Bob was niet overtuigd. ‘Je geeft me helemaal niets waar ik hier aan onze kant iets aan heb.’

‘Ik heb ook nog niets,’ gaf Parry toe. ‘Je kunt echter aan de beelden zien dat de Armagi zich hier in grote aantallen verzamelen, maar dat ze niets ondernemen. Kennelijk worden ze door iets hierheen gelokt en misschien – wie zal het zeggen – geeft deze nieuwe ontwikkeling wel een onverwachte draai aan alles.’

‘Luister, ik zal kijken wat ik kan doen,’ zei Bob weifelend. ‘Ik moet wel iets concreets van je krijgen en liever gisteren dan vandaag.’

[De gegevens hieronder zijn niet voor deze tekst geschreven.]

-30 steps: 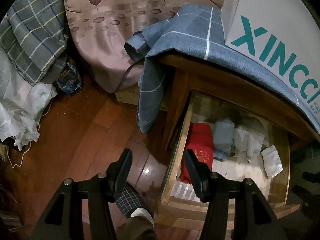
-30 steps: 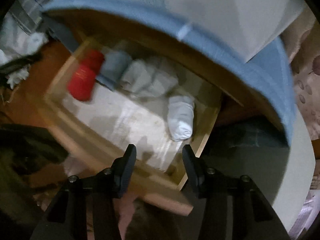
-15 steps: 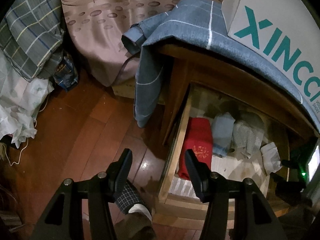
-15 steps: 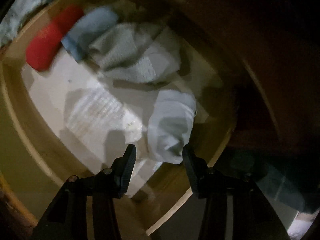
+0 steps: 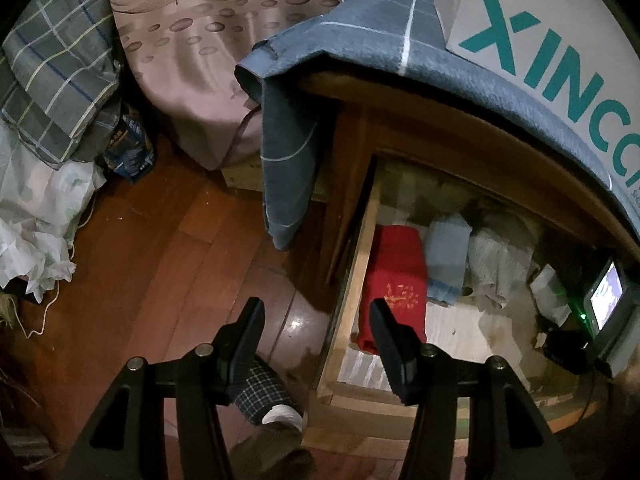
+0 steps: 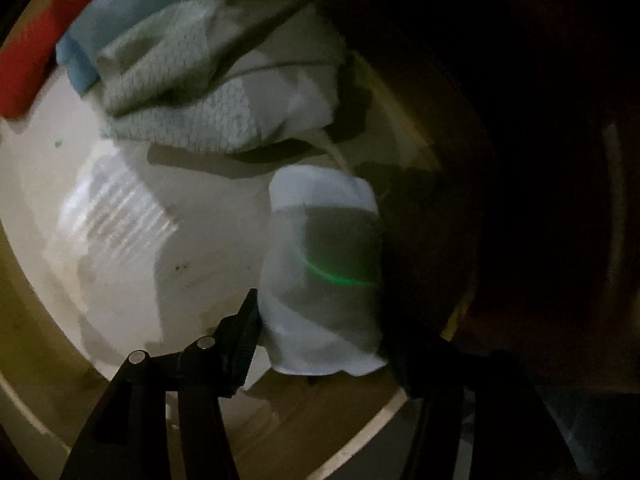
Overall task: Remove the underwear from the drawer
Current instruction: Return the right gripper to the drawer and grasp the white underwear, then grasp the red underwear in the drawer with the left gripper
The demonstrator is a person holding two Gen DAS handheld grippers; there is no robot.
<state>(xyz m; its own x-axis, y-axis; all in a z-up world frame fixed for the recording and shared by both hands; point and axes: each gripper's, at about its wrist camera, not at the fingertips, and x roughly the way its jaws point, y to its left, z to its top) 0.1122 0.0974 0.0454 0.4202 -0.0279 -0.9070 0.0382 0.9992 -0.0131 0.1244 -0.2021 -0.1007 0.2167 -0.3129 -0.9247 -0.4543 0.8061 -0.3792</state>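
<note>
Above a wooden floor (image 5: 168,248), a white box (image 5: 560,40) printed "XINcc" in teal tops the desk (image 5: 460,120), whose open drawer (image 5: 352,280) holds folded underwear, the white roll (image 6: 324,272) lying between the spread fingers of the right gripper (image 6: 320,320) while the left gripper (image 5: 316,328) hangs released.

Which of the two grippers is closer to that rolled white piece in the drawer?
The right gripper: its open fingers straddle the white roll inside the drawer. The left gripper hangs open above the drawer's other side, near the red piece.
</note>
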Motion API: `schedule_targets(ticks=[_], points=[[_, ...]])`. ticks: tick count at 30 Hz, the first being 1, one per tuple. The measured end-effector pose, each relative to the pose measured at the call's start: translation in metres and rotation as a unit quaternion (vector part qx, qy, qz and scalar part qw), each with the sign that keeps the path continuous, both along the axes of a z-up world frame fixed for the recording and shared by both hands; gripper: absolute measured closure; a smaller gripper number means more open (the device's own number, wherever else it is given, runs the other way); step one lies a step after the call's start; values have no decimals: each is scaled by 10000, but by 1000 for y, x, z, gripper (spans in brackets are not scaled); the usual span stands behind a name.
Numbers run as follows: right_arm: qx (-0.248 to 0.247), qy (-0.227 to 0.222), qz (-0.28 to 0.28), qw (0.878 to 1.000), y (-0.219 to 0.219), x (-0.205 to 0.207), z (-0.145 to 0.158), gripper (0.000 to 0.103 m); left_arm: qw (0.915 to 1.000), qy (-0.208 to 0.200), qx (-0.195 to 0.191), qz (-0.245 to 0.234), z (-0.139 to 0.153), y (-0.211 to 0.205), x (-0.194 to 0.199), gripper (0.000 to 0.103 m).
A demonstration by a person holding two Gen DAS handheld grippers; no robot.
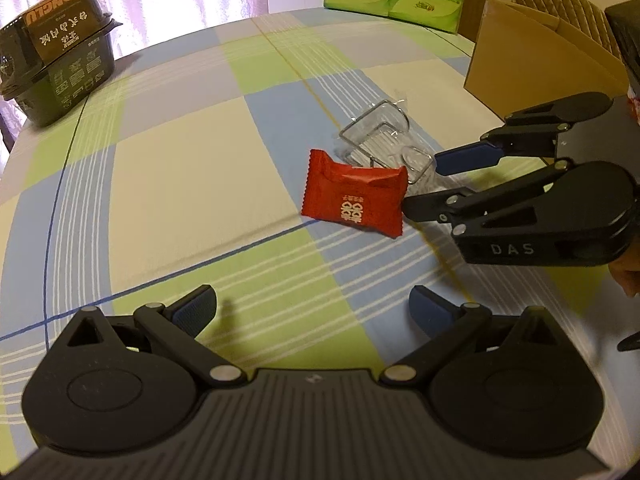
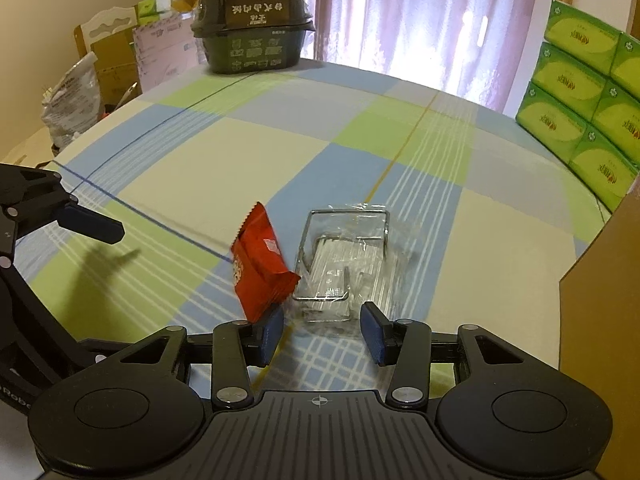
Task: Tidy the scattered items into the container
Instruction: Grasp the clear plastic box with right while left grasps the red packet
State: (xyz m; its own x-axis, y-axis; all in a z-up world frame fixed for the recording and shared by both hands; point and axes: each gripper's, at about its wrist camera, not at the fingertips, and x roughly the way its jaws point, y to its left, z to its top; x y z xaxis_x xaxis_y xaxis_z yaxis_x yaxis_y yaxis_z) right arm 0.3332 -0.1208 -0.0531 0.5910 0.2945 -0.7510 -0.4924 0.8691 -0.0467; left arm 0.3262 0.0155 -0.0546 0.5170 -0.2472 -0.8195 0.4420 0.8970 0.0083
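I count one red snack packet [image 1: 354, 196] touching one clear wire-framed holder [image 1: 386, 148]. One dark lidded tub [image 1: 56, 56] well apart from the packet, far edge. One cardboard box [image 1: 540, 56] near the holder. Green tissue packs [image 2: 580, 104] beyond the holder: at least six visible.

cardboard box [image 1: 532, 52] blocking right, cloth [image 1: 180, 184] open left

Snack packet [image 1: 354, 194] just before wrapped wire rack [image 1: 384, 144]; cardboard box [image 1: 532, 56] right
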Motion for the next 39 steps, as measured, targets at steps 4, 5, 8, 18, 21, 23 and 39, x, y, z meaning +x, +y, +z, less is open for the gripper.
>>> schedule_targets(ticks=[4,5,8,18,21,23,39], points=[[-29,-141,20,9999,3,1,-2,30,10000,-44,26,-14,-1,0,3,2],[-19,-160,26,9999,4,1,-2,30,10000,-56,24,-21,-1,0,4,2],[-174,-309,107,9993,7,1,-4,30,10000,-68,12,-24,-2,1,6,2],[-106,-451,47,9989,3,11,-7,30,9999,-112,-54,50,-2,7,10,2],[9,-360,64,9993,1,15,-10,50,9999,-127,-79,42,-2,7,11,2],[11,-366,113,9993,1,15,-11,55,9998,-164,-98,17,-2,6,12,2],[350,-118,1081,9935,14,-31,-4,70,9965,-351,112,-746,2,12,-4,2]])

‘Begrepen. Bob, ik verbind je nu even door met een van mijn mannen, maar blijf alsjeblieft aan de lijn,’ zei Parry. Hij overhandigde de satelliettelefoon aan de soldaat met de laptop. Toen liep hij onmiddellijk naar Eddie en Danforth bij het muurtje. ‘Alsof we niet al genoeg op ons bord hebben.’

Drake lag op de bodem van de tank met een opgerold stuk zeildoek onder zijn hoofd. Zijn ogen waren gesloten en zijn gezicht zag zo vermoeid en bleek dat hij meer dood dan levend oogde.

‘Ik zou graag willen dat ik meer voor hem kon doen,’ fluisterde Jiggs tegen Elliott, terwijl ze samen bezorgd naar Drake zaten te kijken.

‘Doe alsjeblieft niet net alsof ik er niet ben,’ zei Drake met gesloten ogen, maar met een lichte grijns rond zijn mond.

‘Ik dacht dat je ons had verlaten, ouwe reus,’ zei Jiggs lachend. ‘Er zitten twee blinde vinken in een tank,’ mompelde Drake. ‘Zegt de een tegen de ander: “Rij jij of rij ik?”’

‘Zo erg?’ kreunde Jiggs, die een blik van verstandhouding wisselde met Elliott. Ze kenden Drake allebei heel goed – hoe slechter de situatie, hoe slechter de mop.

‘Ben bang van wel,’ prevelde Drake. ‘Kunnen we dit verrekte ding alsjeblieft starten en wegrijden?’ smeekte hij. ‘En als we dan toch bezig zijn, moeten we ook meteen maar een nieuwe uitgang voor onszelf maken aan de andere kant van het gebouw, aangezien er aan de voorkant ongetwijfeld alleen nog maar meer garnalen zijn bij gekomen.’

‘Nee!’ riep Elliott zo heftig dat Drake zijn ogen opendeed. ‘Ik kan niet weg. Nog niet.’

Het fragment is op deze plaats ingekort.